EXERCISE DESCRIPTION: Only lines holding "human" are wanted; copy each of them from the records below.

Stored dataset items:
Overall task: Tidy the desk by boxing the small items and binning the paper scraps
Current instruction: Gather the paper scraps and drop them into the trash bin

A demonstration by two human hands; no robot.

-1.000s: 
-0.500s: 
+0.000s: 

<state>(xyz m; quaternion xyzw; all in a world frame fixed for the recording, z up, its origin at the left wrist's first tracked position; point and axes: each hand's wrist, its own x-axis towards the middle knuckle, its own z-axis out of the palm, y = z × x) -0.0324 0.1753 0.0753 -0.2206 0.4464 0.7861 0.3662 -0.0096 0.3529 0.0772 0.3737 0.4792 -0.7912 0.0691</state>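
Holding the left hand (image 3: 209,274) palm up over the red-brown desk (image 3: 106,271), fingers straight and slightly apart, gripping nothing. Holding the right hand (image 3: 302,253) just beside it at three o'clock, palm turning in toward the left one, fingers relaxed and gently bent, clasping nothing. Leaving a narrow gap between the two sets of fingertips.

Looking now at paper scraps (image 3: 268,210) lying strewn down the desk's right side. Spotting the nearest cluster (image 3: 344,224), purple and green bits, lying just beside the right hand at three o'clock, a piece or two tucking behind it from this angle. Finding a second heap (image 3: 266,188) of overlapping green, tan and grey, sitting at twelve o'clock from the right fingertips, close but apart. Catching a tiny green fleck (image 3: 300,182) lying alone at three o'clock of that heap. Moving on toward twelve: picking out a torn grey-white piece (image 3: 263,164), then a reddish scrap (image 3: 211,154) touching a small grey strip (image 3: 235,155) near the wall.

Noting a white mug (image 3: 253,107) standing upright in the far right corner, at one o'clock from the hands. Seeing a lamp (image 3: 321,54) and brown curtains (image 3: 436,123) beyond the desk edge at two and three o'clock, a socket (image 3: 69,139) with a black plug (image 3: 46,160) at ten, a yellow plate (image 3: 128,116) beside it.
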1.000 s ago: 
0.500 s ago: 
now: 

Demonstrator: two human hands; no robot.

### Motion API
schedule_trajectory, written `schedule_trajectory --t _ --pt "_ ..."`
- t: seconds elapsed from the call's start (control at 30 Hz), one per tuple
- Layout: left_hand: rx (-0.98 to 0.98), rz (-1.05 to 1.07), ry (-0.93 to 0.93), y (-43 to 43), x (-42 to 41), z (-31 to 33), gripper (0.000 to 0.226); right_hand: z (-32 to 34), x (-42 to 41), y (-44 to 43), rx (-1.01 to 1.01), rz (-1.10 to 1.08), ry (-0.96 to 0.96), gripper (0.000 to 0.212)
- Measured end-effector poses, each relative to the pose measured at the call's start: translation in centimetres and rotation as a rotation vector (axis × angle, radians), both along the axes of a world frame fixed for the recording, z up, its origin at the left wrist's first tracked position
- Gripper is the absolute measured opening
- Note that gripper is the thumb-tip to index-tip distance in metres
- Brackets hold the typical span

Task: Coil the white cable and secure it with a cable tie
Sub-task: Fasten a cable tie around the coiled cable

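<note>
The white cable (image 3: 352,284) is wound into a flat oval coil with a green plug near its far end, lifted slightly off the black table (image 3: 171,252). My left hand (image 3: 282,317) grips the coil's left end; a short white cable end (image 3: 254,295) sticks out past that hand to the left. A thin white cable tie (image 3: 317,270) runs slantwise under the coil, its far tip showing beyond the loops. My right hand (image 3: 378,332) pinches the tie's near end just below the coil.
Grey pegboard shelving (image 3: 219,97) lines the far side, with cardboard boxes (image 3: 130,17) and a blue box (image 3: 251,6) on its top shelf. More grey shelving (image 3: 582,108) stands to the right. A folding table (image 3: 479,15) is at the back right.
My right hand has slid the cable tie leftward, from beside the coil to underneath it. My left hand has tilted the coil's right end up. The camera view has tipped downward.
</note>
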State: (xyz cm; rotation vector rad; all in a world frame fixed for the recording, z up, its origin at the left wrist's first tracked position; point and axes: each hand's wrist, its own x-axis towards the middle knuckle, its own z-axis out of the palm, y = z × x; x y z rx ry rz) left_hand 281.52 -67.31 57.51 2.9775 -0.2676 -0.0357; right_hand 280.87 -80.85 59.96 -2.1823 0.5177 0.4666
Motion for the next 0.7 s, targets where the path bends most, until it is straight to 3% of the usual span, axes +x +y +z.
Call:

EXPECTED ANSWER:
A demonstration by two human hands; no robot.
Demonstrator: two human hands; no robot.

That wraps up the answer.